Task objective: From the first line to the last, retype the data below exactly.

========================

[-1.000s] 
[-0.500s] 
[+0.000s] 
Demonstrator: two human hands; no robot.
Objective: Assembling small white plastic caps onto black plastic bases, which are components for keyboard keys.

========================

Answer below:
[-1.000s] 
[-0.500s] 
[+0.000s] 
Demonstrator: two human hands; no robot.
Objective: Assembling small white plastic caps onto black plastic bases, which are components for keyboard keys.

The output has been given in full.